What the task asks ▸ Pull every line holding the word "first" from the data below and copy it.

Data section ▸
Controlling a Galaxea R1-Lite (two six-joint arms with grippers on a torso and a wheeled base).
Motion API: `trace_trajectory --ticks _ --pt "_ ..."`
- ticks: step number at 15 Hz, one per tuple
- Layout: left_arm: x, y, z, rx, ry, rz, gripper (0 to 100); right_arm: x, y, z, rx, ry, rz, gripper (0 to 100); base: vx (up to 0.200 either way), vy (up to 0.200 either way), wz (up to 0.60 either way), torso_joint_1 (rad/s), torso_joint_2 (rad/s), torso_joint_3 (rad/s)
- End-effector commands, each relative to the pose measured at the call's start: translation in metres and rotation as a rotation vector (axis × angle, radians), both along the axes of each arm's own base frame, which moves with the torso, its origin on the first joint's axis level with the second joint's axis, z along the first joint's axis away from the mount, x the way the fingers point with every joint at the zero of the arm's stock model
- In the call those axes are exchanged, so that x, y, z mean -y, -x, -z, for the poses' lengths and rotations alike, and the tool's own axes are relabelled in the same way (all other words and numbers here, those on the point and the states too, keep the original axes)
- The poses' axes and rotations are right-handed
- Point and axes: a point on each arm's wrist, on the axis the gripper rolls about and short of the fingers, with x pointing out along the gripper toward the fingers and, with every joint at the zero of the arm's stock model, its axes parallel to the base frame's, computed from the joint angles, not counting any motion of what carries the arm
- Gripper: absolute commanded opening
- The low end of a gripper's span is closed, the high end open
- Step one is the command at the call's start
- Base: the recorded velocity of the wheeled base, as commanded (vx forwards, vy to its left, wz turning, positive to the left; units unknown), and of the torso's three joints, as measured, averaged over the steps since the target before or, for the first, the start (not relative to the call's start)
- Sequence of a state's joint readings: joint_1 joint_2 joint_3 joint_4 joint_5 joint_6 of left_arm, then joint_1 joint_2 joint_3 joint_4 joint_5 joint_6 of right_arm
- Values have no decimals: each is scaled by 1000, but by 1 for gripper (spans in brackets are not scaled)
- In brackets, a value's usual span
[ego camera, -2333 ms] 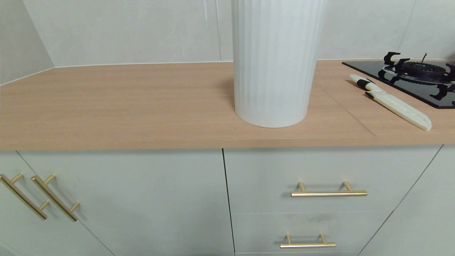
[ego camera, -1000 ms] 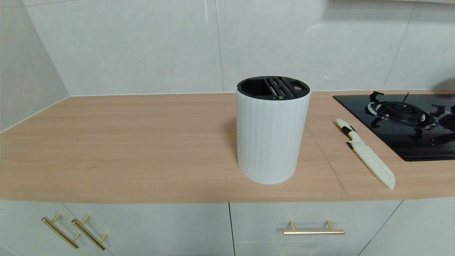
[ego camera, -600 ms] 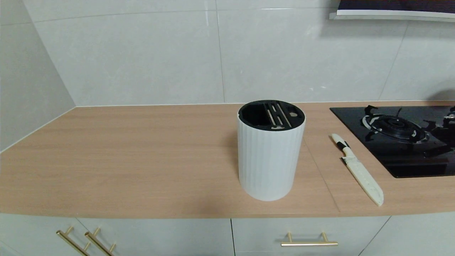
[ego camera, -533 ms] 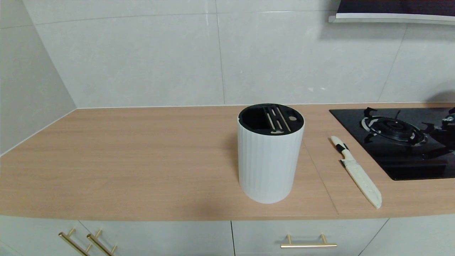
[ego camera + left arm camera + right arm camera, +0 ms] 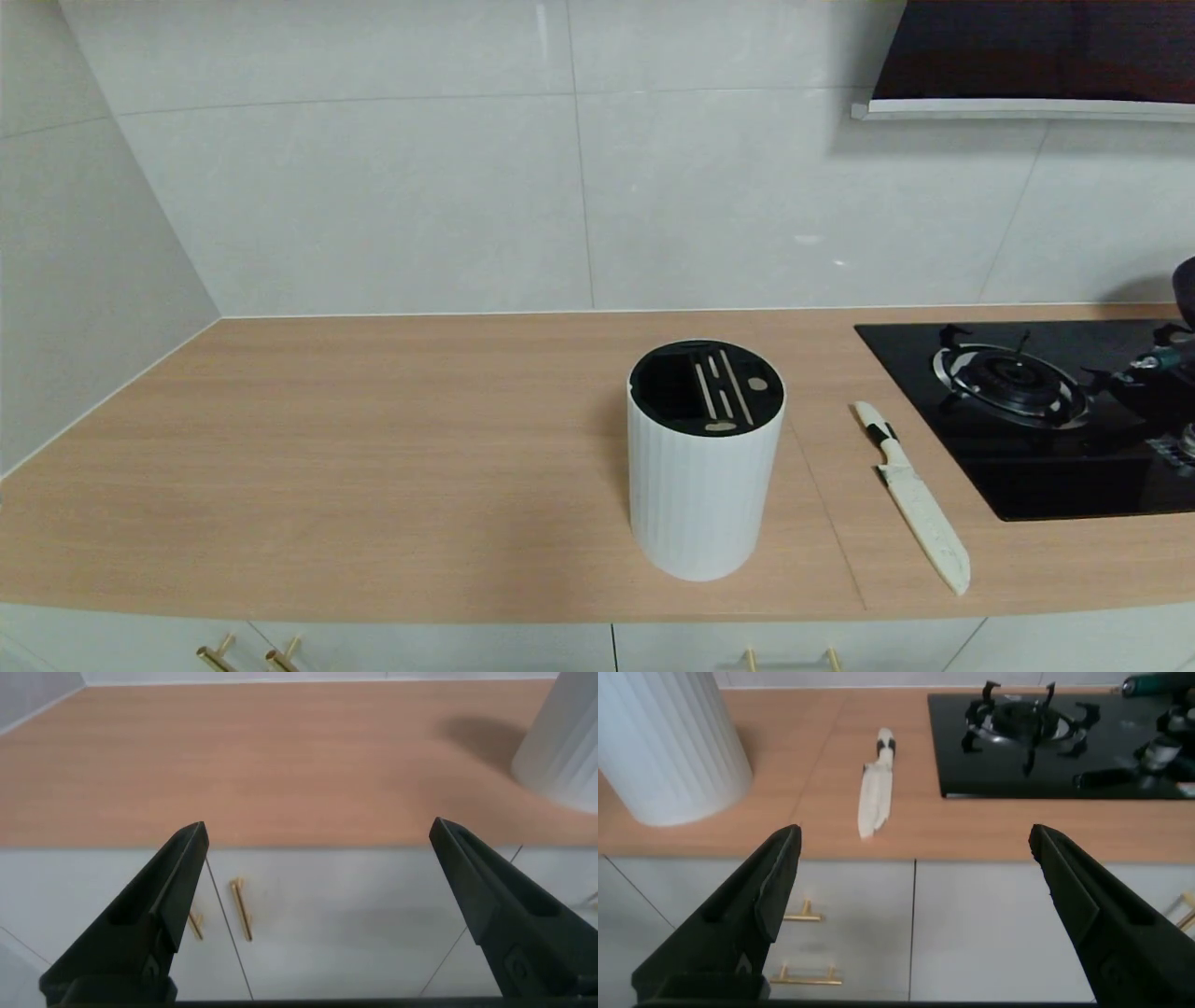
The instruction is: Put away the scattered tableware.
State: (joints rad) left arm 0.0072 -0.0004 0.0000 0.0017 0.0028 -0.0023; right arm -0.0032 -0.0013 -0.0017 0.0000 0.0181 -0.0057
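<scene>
1. Cream knife (image 5: pixel 877 784) lies flat on the wooden desk (image 5: pixel 831 826), straight ahead of the right claw (image 5: pixel 915 835), blade tip nearest it.
2. The right claw is spread wide and empty, short of the desk edge, facing the cabinet front (image 5: pixel 990 924).
3. The left claw (image 5: pixel 318 835) is equally wide and empty, before the cabinet handles (image 5: pixel 241 921).
4. A white ribbed holder (image 5: pixel 705 485) stands upright ahead, between both claws, apart from the knife.
5. A black stove (image 5: pixel 1018 411) sits beyond the knife, rightward.

Wooden countertop (image 5: pixel 373 467) with knife holder (image 5: pixel 705 495), knife (image 5: pixel 910 499), hob (image 5: pixel 1027 467).
</scene>
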Motion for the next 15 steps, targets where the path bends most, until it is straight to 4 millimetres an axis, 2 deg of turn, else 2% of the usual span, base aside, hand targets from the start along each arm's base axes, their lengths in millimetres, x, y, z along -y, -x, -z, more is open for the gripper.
trace_trajectory --ticks 1,8,15 --pt "0 0 0 0 1 -1 100 0 0 0 -1 0 0 100 0 0 0 271 -593 -325" --pt "0 0 0 0 1 -1 100 0 0 0 0 0 0 100 0 0 0 229 -466 -246" --pt "0 0 0 0 1 -1 100 0 0 0 -1 5 -2 100 0 0 0 13 -24 -14"
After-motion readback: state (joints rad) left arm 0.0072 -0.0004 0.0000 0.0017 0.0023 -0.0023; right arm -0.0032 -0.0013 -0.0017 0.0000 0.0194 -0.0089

Result of this exercise ▸
- End-effector commands, each relative to the pose measured at the call's start: translation in metres and rotation as a rotation vector (axis × angle, radians), both along the axes of each arm's own base frame, which moves with the torso, its origin on the first joint's axis level with the second joint's axis, z along the first joint's axis away from the mount, x the way the fingers point with every joint at the zero of the arm's stock model
- Base: the recorded velocity of the wheeled base, as commanded (vx forwards, vy to its left, wz turning, positive to the left; units unknown), and of the torso's three joints, as measured, averaged over the steps since the target before or, for the first, the start (not relative to the call's start)

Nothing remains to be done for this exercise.